* **Instructions for the task**: Only one stretch of the data should be retyped: the lines from the line containing "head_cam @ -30" through the line containing "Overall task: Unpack". Keep pictures out of it.

* **Supplied entries**:
--- START ---

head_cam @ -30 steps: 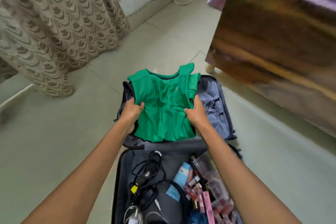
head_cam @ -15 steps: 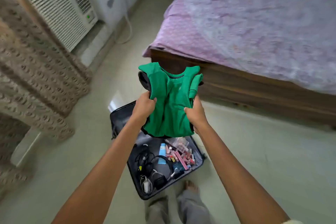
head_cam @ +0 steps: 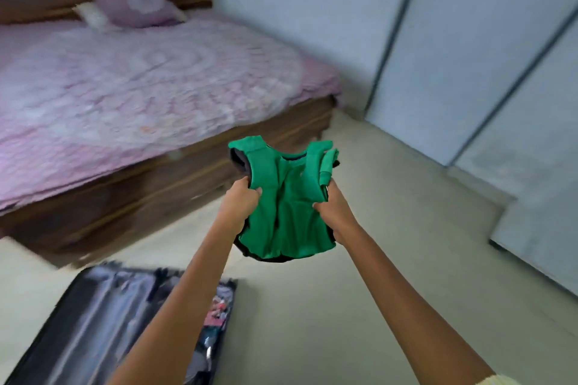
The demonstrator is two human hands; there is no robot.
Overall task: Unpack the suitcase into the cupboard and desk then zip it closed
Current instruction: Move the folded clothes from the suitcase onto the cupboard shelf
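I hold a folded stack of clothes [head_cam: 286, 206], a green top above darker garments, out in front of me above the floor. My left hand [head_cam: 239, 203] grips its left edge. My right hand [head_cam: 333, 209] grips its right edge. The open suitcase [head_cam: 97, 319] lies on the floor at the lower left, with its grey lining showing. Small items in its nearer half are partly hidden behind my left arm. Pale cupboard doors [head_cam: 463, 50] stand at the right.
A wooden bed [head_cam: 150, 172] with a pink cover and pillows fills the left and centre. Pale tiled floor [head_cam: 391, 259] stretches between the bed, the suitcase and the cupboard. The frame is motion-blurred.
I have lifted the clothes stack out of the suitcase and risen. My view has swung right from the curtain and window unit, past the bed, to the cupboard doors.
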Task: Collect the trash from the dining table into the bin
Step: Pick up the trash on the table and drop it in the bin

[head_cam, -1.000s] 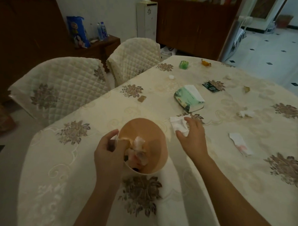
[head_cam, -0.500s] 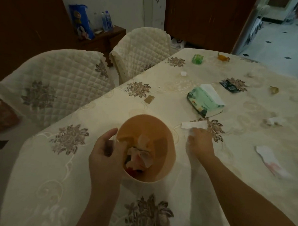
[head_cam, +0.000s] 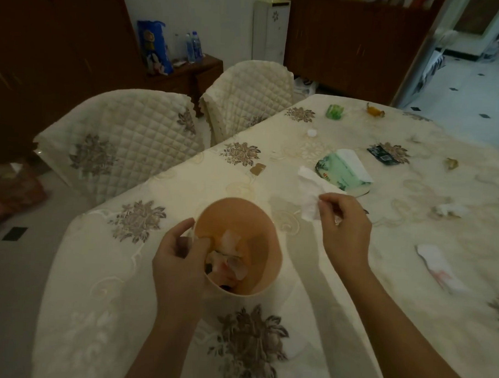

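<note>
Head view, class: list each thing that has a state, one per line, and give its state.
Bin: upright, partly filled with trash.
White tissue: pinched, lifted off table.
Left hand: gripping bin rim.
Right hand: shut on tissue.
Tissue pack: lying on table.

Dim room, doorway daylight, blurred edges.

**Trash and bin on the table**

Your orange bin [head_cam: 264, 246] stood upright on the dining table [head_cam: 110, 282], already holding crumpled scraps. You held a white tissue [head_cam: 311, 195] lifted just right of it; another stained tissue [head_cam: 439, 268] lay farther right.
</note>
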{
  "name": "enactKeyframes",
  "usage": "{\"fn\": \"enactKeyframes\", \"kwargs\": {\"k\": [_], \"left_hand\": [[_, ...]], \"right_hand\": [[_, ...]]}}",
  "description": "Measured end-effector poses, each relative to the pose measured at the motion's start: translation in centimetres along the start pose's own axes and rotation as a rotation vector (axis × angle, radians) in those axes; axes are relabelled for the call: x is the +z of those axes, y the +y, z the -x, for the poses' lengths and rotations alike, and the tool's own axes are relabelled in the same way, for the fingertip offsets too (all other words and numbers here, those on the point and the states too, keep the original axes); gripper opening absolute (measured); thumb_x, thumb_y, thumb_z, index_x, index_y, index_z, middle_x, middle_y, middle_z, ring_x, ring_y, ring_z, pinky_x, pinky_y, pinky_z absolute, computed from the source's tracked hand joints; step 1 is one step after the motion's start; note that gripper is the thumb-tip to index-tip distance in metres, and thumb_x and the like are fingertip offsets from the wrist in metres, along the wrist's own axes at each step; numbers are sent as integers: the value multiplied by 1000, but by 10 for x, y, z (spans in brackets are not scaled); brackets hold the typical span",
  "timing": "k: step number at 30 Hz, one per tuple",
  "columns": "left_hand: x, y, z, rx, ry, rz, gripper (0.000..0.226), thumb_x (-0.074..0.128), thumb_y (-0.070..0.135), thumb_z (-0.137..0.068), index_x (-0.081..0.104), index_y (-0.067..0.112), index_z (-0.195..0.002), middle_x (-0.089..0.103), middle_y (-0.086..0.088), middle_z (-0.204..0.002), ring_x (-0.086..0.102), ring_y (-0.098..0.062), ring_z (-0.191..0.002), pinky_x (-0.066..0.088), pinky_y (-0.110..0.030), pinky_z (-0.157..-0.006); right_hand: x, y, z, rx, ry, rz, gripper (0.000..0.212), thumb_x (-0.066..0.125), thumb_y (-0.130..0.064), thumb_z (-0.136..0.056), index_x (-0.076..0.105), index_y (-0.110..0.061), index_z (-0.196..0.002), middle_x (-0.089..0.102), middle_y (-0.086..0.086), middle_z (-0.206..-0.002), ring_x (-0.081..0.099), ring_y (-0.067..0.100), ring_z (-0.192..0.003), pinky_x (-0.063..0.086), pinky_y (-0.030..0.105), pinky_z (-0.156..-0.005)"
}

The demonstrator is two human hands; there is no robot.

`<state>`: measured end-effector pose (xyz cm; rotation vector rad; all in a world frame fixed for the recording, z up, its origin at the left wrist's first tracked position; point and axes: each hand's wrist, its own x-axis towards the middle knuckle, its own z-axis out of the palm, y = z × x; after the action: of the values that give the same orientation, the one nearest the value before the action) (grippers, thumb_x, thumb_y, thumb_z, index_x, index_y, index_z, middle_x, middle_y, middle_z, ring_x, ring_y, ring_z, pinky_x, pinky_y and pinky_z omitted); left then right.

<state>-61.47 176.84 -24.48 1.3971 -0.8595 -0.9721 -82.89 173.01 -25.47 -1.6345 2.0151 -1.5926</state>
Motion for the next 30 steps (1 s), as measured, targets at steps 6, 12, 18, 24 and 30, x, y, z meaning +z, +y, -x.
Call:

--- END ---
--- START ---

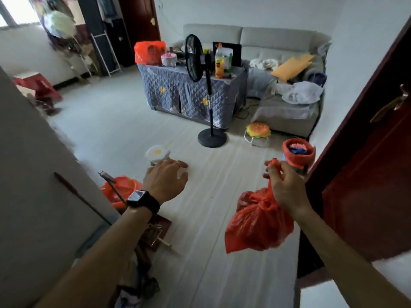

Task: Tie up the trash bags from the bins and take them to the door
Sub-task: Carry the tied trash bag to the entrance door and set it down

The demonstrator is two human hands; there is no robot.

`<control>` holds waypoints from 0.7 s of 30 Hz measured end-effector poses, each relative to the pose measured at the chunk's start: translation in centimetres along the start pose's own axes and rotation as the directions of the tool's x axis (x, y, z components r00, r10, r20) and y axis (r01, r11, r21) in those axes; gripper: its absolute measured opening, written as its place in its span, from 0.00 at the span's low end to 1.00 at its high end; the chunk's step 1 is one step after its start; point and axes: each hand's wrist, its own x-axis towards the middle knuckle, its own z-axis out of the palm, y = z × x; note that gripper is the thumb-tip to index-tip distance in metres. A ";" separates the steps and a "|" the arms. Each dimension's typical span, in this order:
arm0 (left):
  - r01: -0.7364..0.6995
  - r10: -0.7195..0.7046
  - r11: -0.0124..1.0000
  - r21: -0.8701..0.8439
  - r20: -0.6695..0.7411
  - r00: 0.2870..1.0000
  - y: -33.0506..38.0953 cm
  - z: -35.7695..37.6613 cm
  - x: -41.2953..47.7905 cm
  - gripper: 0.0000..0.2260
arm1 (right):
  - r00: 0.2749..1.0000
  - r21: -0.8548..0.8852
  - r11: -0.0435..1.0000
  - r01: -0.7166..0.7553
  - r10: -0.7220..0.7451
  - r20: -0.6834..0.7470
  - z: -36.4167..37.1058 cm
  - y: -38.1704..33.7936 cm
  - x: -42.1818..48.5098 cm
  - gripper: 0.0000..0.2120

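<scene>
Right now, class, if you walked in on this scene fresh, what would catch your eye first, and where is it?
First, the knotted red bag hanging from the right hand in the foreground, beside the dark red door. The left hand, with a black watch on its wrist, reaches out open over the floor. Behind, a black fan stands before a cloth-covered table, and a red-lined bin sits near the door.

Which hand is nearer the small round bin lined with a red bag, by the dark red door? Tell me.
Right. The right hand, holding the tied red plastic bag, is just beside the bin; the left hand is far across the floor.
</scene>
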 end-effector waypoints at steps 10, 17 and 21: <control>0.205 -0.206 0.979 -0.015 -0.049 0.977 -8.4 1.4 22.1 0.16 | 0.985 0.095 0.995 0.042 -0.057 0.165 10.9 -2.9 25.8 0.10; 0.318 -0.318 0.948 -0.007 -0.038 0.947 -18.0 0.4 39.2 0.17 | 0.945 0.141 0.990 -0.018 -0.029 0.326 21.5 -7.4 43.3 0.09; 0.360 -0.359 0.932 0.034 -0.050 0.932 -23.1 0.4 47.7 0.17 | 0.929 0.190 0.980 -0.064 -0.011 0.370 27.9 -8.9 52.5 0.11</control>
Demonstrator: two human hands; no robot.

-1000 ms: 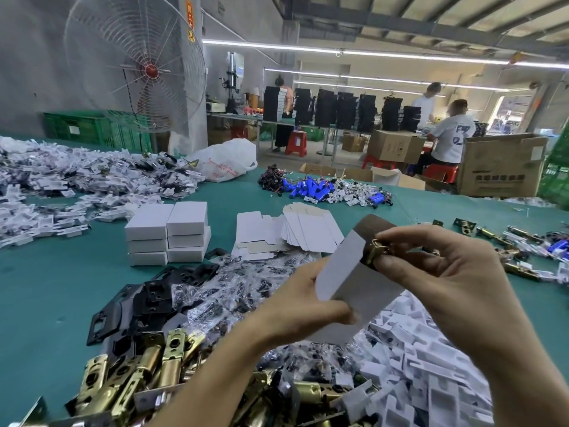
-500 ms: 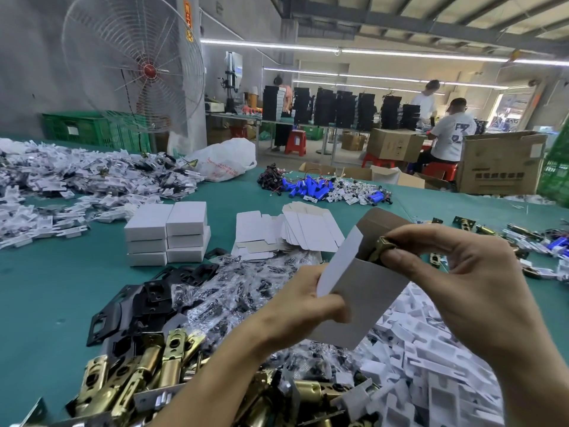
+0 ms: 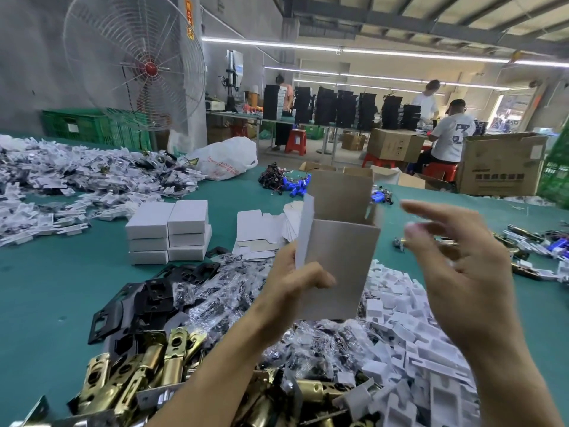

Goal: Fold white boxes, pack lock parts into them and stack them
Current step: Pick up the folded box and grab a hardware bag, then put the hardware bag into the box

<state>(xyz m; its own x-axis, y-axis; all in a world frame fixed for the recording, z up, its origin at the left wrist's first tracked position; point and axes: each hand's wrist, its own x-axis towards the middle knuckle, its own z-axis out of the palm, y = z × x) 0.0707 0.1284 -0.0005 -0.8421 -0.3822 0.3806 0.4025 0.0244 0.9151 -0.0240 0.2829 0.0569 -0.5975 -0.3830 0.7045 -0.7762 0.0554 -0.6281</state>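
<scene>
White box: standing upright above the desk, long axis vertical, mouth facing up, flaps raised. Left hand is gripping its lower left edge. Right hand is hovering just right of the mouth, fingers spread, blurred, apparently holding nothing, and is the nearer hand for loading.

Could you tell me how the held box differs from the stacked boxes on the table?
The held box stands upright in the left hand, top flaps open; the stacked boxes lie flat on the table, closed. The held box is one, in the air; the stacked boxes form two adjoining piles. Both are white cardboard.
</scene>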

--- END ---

* **Solution below**:
head_cam @ -30 steps: 
head_cam @ -15 steps: 
head_cam @ +0 steps: 
The demonstrator is two human hands; there is no robot.
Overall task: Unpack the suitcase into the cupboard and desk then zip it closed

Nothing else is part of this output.